Exercise prompt
Reproduce precisely the lines of the listing below, starting with the line that contains "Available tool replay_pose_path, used" and stopping after the line that contains "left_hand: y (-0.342"; include nothing else.

Data provided

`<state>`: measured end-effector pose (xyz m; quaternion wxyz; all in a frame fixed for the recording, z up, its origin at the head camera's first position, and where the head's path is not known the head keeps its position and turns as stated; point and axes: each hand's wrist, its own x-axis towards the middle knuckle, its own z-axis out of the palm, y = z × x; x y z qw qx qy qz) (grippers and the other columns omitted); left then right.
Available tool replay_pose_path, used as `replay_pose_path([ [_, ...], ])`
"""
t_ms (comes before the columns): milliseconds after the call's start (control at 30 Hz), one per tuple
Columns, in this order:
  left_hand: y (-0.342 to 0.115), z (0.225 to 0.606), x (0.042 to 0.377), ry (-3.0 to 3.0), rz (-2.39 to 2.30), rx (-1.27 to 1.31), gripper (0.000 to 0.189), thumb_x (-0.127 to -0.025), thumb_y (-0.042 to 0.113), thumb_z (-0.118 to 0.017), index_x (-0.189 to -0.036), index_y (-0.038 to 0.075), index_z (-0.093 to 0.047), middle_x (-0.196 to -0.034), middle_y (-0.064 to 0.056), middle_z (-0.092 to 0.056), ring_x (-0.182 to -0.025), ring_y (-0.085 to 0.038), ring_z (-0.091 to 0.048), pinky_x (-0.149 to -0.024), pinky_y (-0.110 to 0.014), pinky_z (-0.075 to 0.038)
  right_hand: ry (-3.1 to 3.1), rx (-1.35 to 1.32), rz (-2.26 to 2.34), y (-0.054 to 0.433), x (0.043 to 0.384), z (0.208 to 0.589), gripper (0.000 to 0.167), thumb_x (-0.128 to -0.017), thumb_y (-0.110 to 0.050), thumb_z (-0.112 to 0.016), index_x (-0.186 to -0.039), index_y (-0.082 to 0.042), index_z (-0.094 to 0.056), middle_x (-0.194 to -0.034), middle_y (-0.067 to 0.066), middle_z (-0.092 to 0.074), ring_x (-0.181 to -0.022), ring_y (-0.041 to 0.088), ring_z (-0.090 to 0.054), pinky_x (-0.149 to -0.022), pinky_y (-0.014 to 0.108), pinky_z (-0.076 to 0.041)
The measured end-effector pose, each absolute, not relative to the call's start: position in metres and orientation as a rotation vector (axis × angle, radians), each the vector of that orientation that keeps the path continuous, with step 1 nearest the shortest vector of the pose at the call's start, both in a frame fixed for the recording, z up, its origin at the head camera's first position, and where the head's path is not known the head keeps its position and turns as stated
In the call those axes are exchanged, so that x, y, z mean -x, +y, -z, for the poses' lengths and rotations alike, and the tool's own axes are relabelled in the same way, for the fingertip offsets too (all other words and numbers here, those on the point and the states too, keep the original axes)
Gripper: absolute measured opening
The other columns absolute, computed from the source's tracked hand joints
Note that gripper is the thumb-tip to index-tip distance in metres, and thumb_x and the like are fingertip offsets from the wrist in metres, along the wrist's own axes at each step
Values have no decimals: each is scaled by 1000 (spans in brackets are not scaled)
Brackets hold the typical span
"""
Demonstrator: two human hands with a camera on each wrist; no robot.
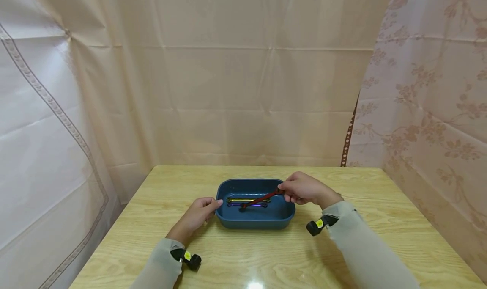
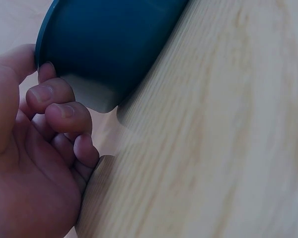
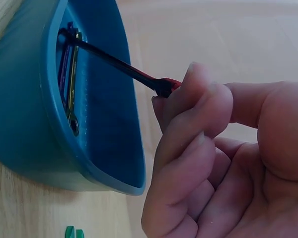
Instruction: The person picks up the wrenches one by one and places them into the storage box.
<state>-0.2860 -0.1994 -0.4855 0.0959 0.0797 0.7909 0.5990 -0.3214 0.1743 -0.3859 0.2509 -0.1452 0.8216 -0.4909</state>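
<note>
A blue plastic basin (image 1: 255, 224) stands on the table. The left hand (image 1: 199, 213) pinches its left rim between thumb and fingers; the left wrist view shows the curled fingers (image 2: 64, 111) against the basin's outer wall. A red wrench (image 1: 260, 199) slants down into the basin, its upper end pinched by the right hand (image 1: 304, 189) above the right rim. Its lower end is over a yellow wrench (image 3: 73, 84) and a purple wrench (image 1: 233, 205) lying side by side on the basin floor. Whether it touches them I cannot tell. The right fingertips hide the wrench's upper end.
The basin sits on a light wood-grain table (image 1: 247, 255). Beige cloth (image 1: 247, 77) hangs behind the table, with a patterned cloth (image 1: 430, 111) at the right. A small green object (image 3: 73, 232) shows at the bottom of the right wrist view, its kind unclear.
</note>
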Motion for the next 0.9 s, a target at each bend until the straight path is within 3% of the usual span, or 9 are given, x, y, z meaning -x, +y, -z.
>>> replay_pose_path([
  [267,-201,487,287,2352,-1772,-239,39,-107,39,-57,-82,9,-58,-66,0,-46,-66,-21,-46,-60,-27,-40,2323,341,1177,162,323,374,29,-105,-22,-56,-93,-2,-74,-64,3,-65,-47,10,-47,-45,23,-36],
  [500,-201,486,286,2353,-1771,-228,38,-107,39,-57,-82,9,-58,-66,1,-46,-66,-22,-46,-60,-27,-40,2403,348,963,148,325,366,38,-106,-23,-55,-81,-4,-76,-60,2,-63,-45,11,-46,-43,22,-34],
  [700,-199,485,285,2361,-1768,-254,38,-106,39,-58,-82,10,-58,-65,1,-45,-65,-20,-45,-58,-26,-38,2459,356,822,135,325,365,44,-106,-21,-55,-64,-11,-61,-56,1,-62,-42,9,-48,-41,22,-37],
  [900,-200,486,286,2348,-1778,-267,41,-103,44,-62,-82,10,-58,-65,3,-45,-63,-17,-44,-57,-25,-38,2499,329,680,125,326,366,41,-104,-21,-58,-67,-6,-65,-54,2,-60,-42,9,-50,-41,22,-40],
])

Task response
Available tool replay_pose_path, used as `replay_pose_path([ [_, ...], ])`
"""
t_ms (comes before the columns): milliseconds after the call's start (control at 30 Hz), one per tuple
Columns, in this order:
  left_hand: y (-0.342 to 0.115), z (0.225 to 0.606), x (0.042 to 0.377), ry (-3.0 to 3.0), rz (-2.39 to 2.30), rx (-1.27 to 1.31), gripper (0.000 to 0.189), thumb_x (-0.127 to -0.025), thumb_y (-0.042 to 0.113), thumb_z (-0.118 to 0.017), index_x (-0.189 to -0.036), index_y (-0.038 to 0.075), index_z (-0.093 to 0.047), middle_x (-0.196 to -0.034), middle_y (-0.064 to 0.056), middle_z (-0.092 to 0.056), ring_x (-0.182 to -0.025), ring_y (-0.085 to 0.038), ring_z (-0.091 to 0.048), pinky_x (-0.149 to -0.024), pinky_y (-0.110 to 0.014), pinky_z (-0.075 to 0.038)

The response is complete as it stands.